A group blog from members of the VB team
(Note: there was a grievous error in this post based on a bad assumption on my art regarding VB. Not feeling the need to hide my ignorance :-), I have instead made a number of edits in this post to bring it back to some semblance of reality.)
One thing that gets me annoyed with myself is realizing that the product or service I’ve just bought has some hidden costs that I didn’t anticipate. It might be as complicated as realizing that my plane ticket has all sorts of byzantine surcharges and luggage costs, or as simple as making budgeting for a new killer gaming PC and forgetting about the sales tax – it seems that there are always extra costs out there that will come back to bite you. Being (as I have said in past postings to this blog) an inherently lazy person, and being fully caught up in our “I must have the sparkly thing right now” culture, I’m apt to overlook the fine print in any purchase agreement unless I really force myself to slow down and pay attention to the details.
One of the times I really have to pay attention is when I’m reviewing code here at Microsoft. As a member of the release team that makes the final decisions as to what last-minute fixes are safe enough to be applied to an imminent release, it’s my job to take a look at the proposed fix and make sure that it doesn’t introduce more problems than it purports to solve – i.e., that it doesn’t add hidden costs.
On the rare occasion that I find a problem in someone’s code, it’s usually something that’s obviously dysfunctional – a case where a variable isn’t initialized properly, or where a different team has simultaneously made a change that will render this change dangerous.

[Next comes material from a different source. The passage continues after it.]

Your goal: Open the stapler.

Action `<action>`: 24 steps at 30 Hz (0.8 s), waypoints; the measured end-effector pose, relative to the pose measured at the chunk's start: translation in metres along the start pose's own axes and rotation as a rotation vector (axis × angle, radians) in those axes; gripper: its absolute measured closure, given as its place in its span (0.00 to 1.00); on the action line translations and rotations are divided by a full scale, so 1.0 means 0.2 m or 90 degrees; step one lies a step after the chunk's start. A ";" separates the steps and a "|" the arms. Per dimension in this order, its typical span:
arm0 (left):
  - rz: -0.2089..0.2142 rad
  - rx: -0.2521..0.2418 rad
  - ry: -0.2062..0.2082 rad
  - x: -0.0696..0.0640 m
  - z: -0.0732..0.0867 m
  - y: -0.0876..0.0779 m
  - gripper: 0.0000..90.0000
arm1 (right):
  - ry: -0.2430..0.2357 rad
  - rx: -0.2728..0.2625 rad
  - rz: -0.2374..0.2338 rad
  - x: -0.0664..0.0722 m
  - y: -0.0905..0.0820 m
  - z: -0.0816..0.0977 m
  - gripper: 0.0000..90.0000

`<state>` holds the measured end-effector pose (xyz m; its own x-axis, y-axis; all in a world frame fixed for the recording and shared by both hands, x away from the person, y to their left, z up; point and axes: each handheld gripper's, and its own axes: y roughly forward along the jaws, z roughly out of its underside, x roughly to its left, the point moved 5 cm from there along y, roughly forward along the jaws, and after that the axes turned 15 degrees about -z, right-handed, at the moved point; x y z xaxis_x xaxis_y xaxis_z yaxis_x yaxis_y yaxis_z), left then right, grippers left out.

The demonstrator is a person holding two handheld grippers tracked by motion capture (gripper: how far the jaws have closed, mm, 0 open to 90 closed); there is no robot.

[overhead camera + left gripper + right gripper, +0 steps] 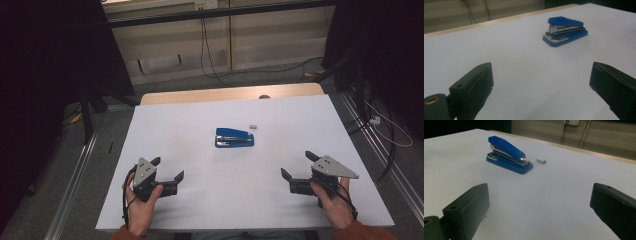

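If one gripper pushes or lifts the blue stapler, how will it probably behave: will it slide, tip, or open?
The blue stapler rests on a flat, long base on the white table, so a push would probably slide it, not tip it. Its shell looks hard and glossy, likely stiff and a bit slippery. The top arm stands raised at one end, so squeezing there may close it.

Bare white tabletop (200, 210) lies between my left gripper (166, 169), my right gripper (296, 165) and the blue metal-and-plastic stapler (234, 138), so both approaches are open. The small grey block of staples (253, 126) sits just beyond the stapler's far right end, crowding only that side.
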<state>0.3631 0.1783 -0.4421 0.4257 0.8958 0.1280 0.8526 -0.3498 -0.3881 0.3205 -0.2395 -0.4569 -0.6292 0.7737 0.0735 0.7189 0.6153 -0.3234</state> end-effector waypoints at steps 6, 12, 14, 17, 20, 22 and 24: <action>0.021 0.007 -0.004 -0.02 -0.01 0.02 0.06 | 0.001 0.001 -0.010 0.01 0.04 0.00 0.03; 0.046 0.024 -0.032 -0.04 0.00 0.05 0.07 | 0.011 0.030 -0.030 0.04 0.10 0.02 0.03; 0.048 0.022 -0.031 -0.05 -0.01 0.06 0.07 | 0.009 0.028 -0.031 0.04 0.11 0.01 0.03; 0.056 0.012 -0.011 -0.07 -0.03 0.07 0.07 | 0.006 0.026 -0.039 0.05 0.14 0.00 0.03; 0.070 0.011 -0.011 -0.09 -0.04 0.08 0.06 | -0.003 0.026 -0.038 0.06 0.16 0.00 0.03; 0.077 0.020 -0.009 -0.10 -0.04 0.10 0.05 | -0.002 0.030 -0.039 0.06 0.18 0.00 0.03; 0.076 0.024 -0.009 -0.11 -0.05 0.12 0.05 | 0.002 0.033 -0.043 0.06 0.20 0.00 0.02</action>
<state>0.3765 0.1486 -0.4455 0.5194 0.8520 0.0664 0.7841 -0.4443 -0.4333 0.3414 -0.2055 -0.4685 -0.6748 0.7312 0.1002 0.6582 0.6576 -0.3664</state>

But some of the problems are more subtle, and might not be obvious if only minimal testing and review has been done. Consider the following code (very similar to a case I reviewed here at work the other day):
Public MyList As New List(Of String)
Private Sub Button1_Click(ByVal sender As System.Object, ByVal e As System.EventArgs) Handles Button1.Click
Dim s As New System.Text.StringBuilder
For i As Integer = 0 To MyList.Count - 1
Edit: This is an error in my blog post – I hadn’t realized that VB, unlike many other languages, only gets the value of the stop condition once (thanks to Phil Wells for pointing this out). To make my point, I would have to be using code like this:
Dim i As Integer = 0
Do While i < MyList.Count() - 1
i += 1
The method Count() might still have a hidden cost, but in the For Loop case, I’m at least only hitting it once. The fact that VB only analyzes the stop condition once leads to a different issue to be aware of that I’ll cover in my next blog.

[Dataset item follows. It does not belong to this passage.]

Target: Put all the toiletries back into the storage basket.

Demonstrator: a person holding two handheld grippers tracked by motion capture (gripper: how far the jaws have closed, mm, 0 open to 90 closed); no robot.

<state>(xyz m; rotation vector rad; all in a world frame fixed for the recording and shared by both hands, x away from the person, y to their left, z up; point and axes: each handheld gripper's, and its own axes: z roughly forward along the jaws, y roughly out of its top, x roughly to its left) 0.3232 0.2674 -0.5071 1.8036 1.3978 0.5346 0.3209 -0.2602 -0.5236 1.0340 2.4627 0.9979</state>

Seems pretty simple, yes? When a button is clicked, the code iterates through the strings in a list and appends them to a StringBuilder, creating (for whatever reason) one long string containing all of the contents. And, to cursory appearances, it will function correctly.
However, the code has hidden costs. You see, written this way, the value MyList.Count is going to be reevaluated on every iteration of the “For” loop, even though the value itself isn’t changing. Furthermore, my indexing into MyList, which is always with reference to the beginning of the list, will also have a non-zero impact. This impacts the performance of the code and will make my customers unhappy over the sloth-like operation of my application.

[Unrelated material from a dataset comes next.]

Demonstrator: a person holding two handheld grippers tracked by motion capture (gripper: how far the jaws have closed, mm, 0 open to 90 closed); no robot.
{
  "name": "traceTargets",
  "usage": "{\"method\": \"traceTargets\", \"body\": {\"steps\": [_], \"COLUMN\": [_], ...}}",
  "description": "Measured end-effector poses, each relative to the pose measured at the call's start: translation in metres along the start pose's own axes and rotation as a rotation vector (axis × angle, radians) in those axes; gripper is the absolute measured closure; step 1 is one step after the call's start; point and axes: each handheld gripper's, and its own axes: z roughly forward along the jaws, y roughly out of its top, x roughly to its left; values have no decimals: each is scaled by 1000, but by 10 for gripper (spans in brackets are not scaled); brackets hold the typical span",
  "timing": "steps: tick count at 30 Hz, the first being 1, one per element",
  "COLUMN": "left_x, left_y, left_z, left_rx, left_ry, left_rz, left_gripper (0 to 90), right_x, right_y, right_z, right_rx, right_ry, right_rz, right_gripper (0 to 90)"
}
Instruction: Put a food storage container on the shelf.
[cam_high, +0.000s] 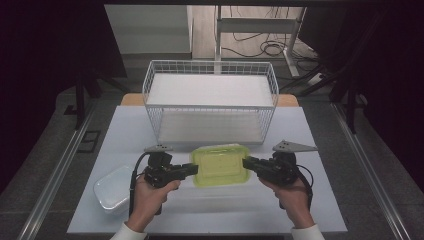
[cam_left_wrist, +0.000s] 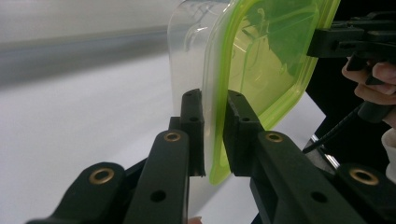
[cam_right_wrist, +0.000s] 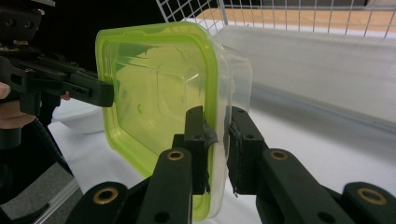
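Observation:
A clear plastic container with a lime-green lid (cam_high: 220, 165) hangs just above the white table, in front of the wire basket. My left gripper (cam_high: 195, 170) is shut on its left end and my right gripper (cam_high: 246, 162) is shut on its right end. In the left gripper view the jaws (cam_left_wrist: 212, 100) pinch the lid's rim and the clear wall, the green lid (cam_left_wrist: 271, 51) rising beyond, with the right gripper (cam_left_wrist: 355, 37) at its far edge. In the right gripper view the jaws (cam_right_wrist: 218, 114) clamp the rim of the container (cam_right_wrist: 154, 88), and the left gripper (cam_right_wrist: 70, 84) holds the opposite side.
A white wire basket (cam_high: 210, 95) with a pale liner stands at the back middle of the table (cam_high: 320, 200), close behind the held container. A second clear lidded container (cam_high: 112, 192) lies at the front left, beside my left hand. Dark floor lies beyond both table sides.

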Motion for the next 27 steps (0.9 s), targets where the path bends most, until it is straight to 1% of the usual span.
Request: {"method": "traceTargets", "body": {"steps": [5,14,19,22,27], "left_x": [-4,-11,-13,-14,-10], "left_y": [11,30,44,52,66], "left_z": [-4,-9,-5,-3,-2], "left_rx": [-16,-43,-49,-48,-56], "left_ry": [1,-15,-19,-19,-27], "left_rz": [12,34,52,62,68], "left_gripper": [794,794,794,795,794], "right_x": [2,4,0,-5,-10], "right_y": [10,29,36,42,53], "right_z": [-4,-15,-20,-22,-22], "right_rx": [-16,-40,-54,-55,-63], "right_ry": [-10,-22,-34,-37,-43], "right_rz": [-9,-30,-26,-22,-30], "right_gripper": [789,789,789,789,787]}}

In this case, the cost isn’t really high, as Count() is a property wrapping something that’s stored as a private integer member, and index referencing also has tricks to speed it up, but there’s still a cost and it can add up. It’s even worse if the Count() call has to be calculated! Consider this really awful code where I’ve created my own “List” type:
Public Class MyLameObject
' For some unknown reason, I'm creating my own linked list instead of using a List(Of) generic.
' Please don't do this for real!
Public data As String
Public NextMLO As MyLameObject
Public Sub Insert(ByVal mlo As MyLameObject)
If NextMLO IsNot Nothing Then
NextMLO = mlo
mlo.NextMLO = NextMLO.NextMLO
NextMLO.NextMLO = mlo
Public Function Count() As Integer
Dim ct As Integer = 0
Dim current As MyLameObject = Me
Do While current IsNot Nothing
ct += 1
current = current.NextMLO
Public Function Item(ByVal index As Integer) As MyLameObject
If index >= Count() OrElse index < 0 Then Return Nothing
For i As Integer = 0 To index - 1
Public MyLameObjectHeader As New MyLameObject
Private Sub Button1_Click(ByVal sender As System.Object, ByVal e As System.EventArgs) _
For i As Integer = 0 To MyLameObjectHeader.Count - 1
Perhaps as a school assignment, I’ve created a singly-linked list which contains objects of type “MyLameObject” (instead of using optimized collections that we provide). I’ve also created a member function called “Count” which returns the number of objects in my list (starting from the current node) and another member function called “Item” which returns me a reference to a specific object in the list, as indexed from the current node. The code will compile and it will “work.” But, oh! It has so many hidden costs, and if the definition of MyLameObject exists in an assembly for which I don’t have the source code, I might not even realize it!
First, let’s look at button click handler. It’s calling Count() on every single iteration, and there will be a number of iterations equal to the value returned from Count(). Count(), in turn, walks the entire list every time it’s called. So, that means that if my list contains 1000 items, that means that I’ll be referencing a MyLameObject one million times! (This is what they refer to as an “O(n2) problem” in computer science classes.)
But wait, it gets worse: the code for Item() calls Count() also on each iteration to verify that the index is not out of bounds – that brings us up to a count of 1001000 MyLameObject references.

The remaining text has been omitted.